PROBLEM | What you should write out is every line from the one containing "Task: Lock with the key" to the end of the data, exactly and with nothing else.
═══ SUPPLIED MATERIAL ═══
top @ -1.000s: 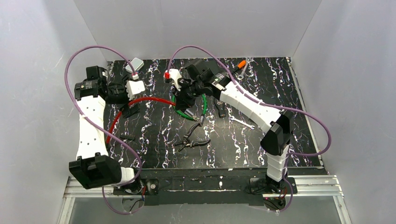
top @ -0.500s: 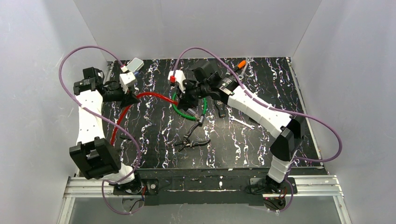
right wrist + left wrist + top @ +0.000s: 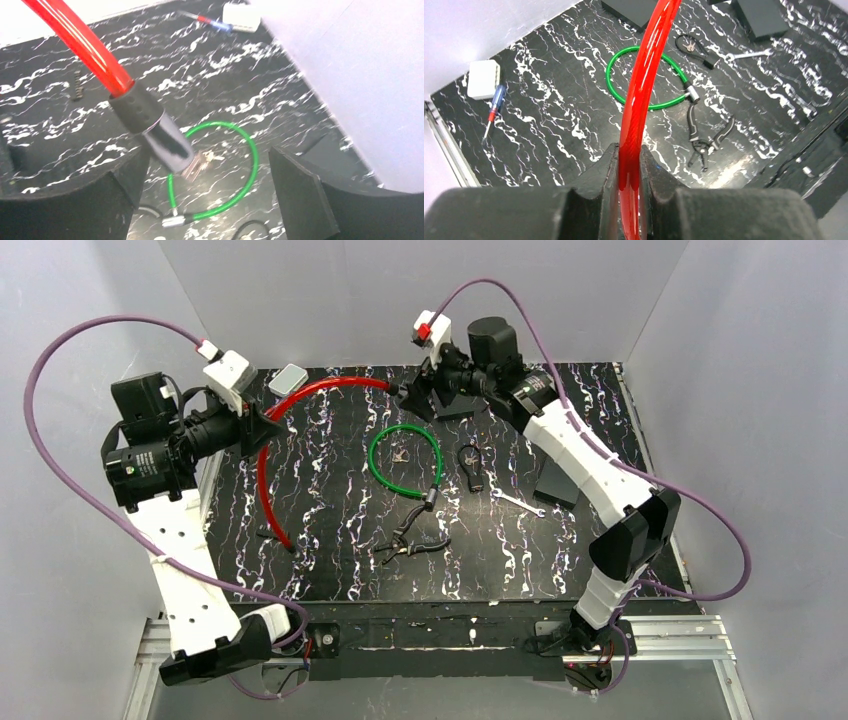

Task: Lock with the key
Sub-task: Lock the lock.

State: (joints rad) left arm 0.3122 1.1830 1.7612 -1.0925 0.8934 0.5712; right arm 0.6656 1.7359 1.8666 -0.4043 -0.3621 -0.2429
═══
ANSWER TO THIS EXERCISE |
Task: Lock with the key
Sub-task: Lock the lock.

State: (joints rad) left arm 0.3122 1.1830 1.7612 -1.0925 0.8934 0.5712; right arm 0.6656 1.7359 1.8666 -0.4043 -0.3621 -0.2429

That concludes the answer to the exercise.